Unser Weg führte weiter am idyllischen Scheergrund vorbei bis zum kleinen Bahnhof von Klosterbuch. Dieser Bahnhof ist, im Gegensatz zu vielen ruinösen Bahnhofsgebäuden entlang der Strecke Leipzig–Döbeln, ein echter Glücksfall – wie der Leisniger Porphyr der sich auch wacker hält.
Der Scheergrund ist ein kleines Naturparadies, geprägt von seltenen Pflanzen und einer bezaubernden Ruhe jedoch nur gut vom Waldesrand aus zu betrachten, da durch das sehr enge Tal eine Straße führt.
Der Bahnhof Klosterbuch, gelegen an der Bahnstrecke zwischen Döbeln und Leisnig, ist ein historisches Zeugnis sächsischer Eisenbahngeschichte.
Er wurde 1857 eröffnet und spielte eine wichtige Rolle im Personen- und Güterverkehr der Region. Das markante Bahnhofsgebäude mit seiner typischen Architektur des 19. Jahrhunderts war einst ein zentraler Knotenpunkt für Reisende und den Transport landwirtschaftlicher Erzeugnisse.
Nach Jahren des Verfalls wurde das denkmalgeschützte Gebäude in den letzten Jahren umfassend saniert. Die Sanierung erfolgte mit viel Liebe zum Detail, um den ursprünglichen Charakter des Bahnhofs zu bewahren. Heute dient der Bahnhof Klosterbuch als kultureller Treffpunkt und Veranstaltungsort. Er ist ein gelungenes Beispiel dafür, wie historische Bausubstanz durch behutsame Restaurierung eine neue Nutzung und Bedeutung finden kann.
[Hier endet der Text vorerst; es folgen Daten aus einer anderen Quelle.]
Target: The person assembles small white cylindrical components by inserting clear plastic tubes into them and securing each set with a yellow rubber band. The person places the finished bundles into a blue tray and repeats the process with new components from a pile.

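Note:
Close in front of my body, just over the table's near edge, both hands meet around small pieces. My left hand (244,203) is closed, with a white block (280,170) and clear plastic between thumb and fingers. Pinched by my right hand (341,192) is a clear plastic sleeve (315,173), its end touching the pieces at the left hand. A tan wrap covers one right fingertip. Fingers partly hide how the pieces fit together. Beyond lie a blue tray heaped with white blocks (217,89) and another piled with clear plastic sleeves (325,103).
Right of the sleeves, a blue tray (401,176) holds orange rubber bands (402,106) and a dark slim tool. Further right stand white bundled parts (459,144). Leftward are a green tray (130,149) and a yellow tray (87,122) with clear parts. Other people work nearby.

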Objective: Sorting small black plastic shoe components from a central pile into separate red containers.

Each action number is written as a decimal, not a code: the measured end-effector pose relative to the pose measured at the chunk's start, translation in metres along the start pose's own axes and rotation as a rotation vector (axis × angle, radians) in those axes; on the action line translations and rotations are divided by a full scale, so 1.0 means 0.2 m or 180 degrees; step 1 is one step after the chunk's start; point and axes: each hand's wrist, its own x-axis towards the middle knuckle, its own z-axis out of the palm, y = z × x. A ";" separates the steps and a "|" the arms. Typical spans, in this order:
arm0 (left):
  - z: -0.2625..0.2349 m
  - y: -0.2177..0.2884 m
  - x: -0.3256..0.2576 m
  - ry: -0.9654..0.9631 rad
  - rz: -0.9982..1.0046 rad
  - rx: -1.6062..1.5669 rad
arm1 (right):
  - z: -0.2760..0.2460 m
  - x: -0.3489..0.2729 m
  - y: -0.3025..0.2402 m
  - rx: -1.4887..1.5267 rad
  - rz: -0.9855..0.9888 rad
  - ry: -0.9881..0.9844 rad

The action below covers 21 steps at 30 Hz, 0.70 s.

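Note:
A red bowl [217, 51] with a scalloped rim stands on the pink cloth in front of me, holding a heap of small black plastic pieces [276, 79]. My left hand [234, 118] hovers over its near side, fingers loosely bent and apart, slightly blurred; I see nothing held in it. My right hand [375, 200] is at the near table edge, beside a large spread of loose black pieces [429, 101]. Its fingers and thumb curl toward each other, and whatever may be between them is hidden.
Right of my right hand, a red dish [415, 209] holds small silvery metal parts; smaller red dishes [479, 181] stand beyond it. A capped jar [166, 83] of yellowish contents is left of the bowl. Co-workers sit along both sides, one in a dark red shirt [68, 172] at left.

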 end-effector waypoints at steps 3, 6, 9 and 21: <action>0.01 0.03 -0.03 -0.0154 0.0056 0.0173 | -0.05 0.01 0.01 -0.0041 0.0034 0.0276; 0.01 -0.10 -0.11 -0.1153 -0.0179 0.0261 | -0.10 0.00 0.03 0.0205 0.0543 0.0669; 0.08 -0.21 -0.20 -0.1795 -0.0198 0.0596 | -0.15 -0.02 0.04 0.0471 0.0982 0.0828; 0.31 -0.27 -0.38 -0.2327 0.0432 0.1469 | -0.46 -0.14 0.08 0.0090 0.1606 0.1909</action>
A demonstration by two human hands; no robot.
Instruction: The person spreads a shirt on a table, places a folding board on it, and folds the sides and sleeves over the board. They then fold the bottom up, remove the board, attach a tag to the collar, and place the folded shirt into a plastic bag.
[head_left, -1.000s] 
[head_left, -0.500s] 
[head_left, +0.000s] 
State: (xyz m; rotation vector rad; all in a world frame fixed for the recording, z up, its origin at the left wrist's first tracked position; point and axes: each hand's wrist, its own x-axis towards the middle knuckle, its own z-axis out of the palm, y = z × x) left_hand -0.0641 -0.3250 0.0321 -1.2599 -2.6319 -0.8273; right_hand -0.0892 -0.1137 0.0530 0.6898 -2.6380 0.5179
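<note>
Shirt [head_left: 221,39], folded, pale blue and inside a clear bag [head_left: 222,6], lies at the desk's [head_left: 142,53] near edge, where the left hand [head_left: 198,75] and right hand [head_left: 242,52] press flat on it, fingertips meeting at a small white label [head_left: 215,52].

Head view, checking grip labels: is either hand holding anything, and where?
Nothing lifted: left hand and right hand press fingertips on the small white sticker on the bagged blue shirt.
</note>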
Krönender Abschluss in Leipzig
Unser kleiner Ausflug endete dort, wo er begann: am Leipziger Hauptbahnhof. Die Osthalle war in ein Gegenlicht getaucht, das nicht eindrucksvoller hätte sein können – ein perfekter Abschluss für einen gelungenen Tag. Denn ein wenig Grand Central Terminal kommt immer gut.
Obwohl der Grand Central Terminal und der Leipziger Hauptbahnhof in unterschiedlichen Epochen und unter verschiedenen Einflüssen entstanden, teilen sie den Anspruch, Funktionalität mit monumentaler Architektur zu verbinden. Beide Bahnhöfe sind nicht nur Verkehrsbauten, sondern auch kulturelle und architektonische Wahrzeichen ihrer Städte.